Exercise:
Scan the following data for lines with "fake" and state how many there are, as a number only.
● ● ● ● ●
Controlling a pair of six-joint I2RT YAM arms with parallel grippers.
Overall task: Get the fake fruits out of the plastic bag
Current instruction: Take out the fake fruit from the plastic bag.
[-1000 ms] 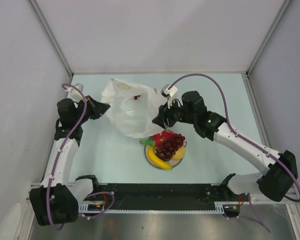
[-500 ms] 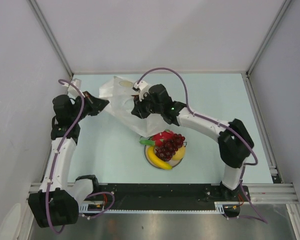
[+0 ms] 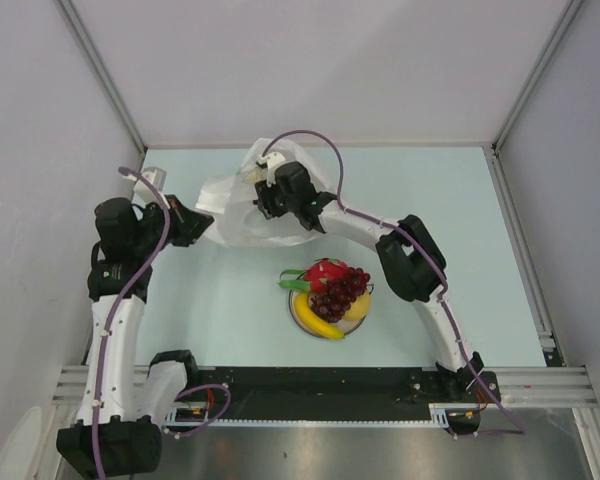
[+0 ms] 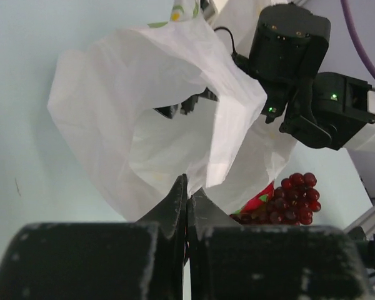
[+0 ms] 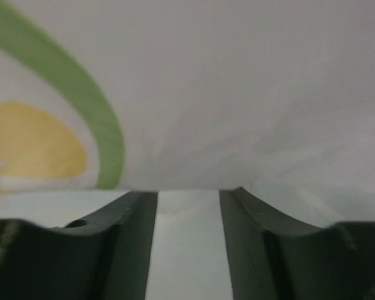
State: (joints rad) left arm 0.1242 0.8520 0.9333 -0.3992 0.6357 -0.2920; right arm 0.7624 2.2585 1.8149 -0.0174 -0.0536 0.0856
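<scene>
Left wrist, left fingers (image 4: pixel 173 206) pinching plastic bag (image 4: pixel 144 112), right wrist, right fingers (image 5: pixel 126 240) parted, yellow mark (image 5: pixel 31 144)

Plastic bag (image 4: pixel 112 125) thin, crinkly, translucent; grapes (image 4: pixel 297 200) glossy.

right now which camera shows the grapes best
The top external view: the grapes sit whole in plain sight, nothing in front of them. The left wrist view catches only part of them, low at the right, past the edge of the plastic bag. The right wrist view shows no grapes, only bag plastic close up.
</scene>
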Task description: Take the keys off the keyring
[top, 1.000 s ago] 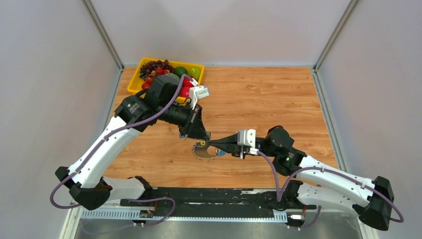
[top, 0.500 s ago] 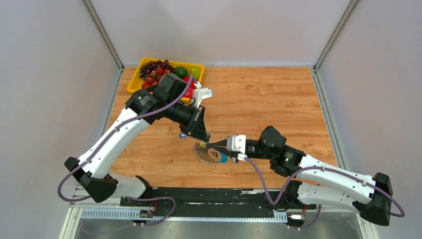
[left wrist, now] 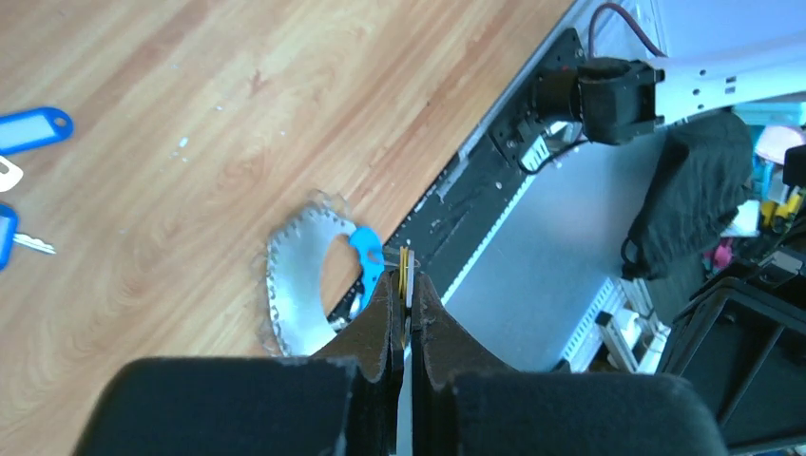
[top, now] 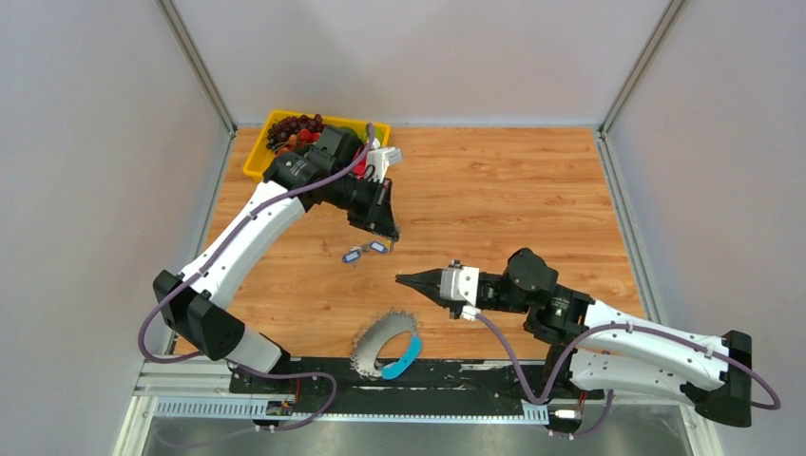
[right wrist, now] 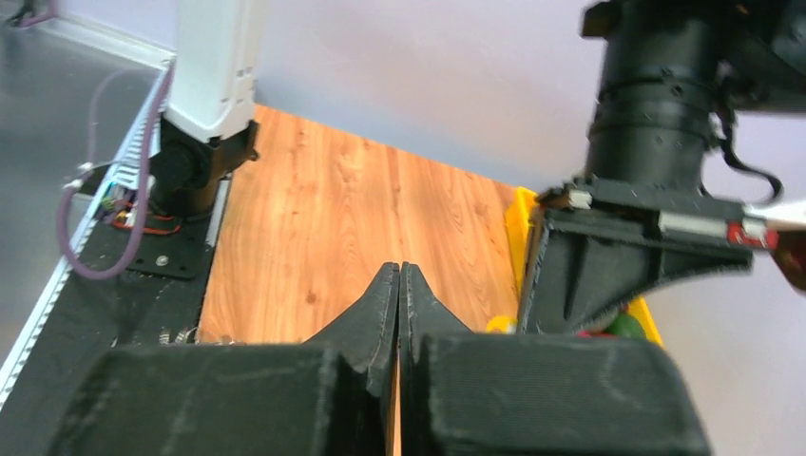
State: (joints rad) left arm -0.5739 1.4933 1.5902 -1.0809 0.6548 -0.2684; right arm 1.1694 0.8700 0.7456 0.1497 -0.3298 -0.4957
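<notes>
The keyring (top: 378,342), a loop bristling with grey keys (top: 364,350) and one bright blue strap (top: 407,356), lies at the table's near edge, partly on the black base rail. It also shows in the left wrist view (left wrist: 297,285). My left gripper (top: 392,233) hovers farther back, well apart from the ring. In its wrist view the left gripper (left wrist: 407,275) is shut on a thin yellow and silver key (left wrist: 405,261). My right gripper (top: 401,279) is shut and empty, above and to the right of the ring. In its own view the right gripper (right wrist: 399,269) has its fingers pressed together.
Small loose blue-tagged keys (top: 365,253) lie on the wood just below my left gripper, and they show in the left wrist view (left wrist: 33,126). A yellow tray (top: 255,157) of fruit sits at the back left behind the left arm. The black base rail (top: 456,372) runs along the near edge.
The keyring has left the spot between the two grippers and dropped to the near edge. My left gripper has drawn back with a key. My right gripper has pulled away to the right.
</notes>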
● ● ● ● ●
Answer:
2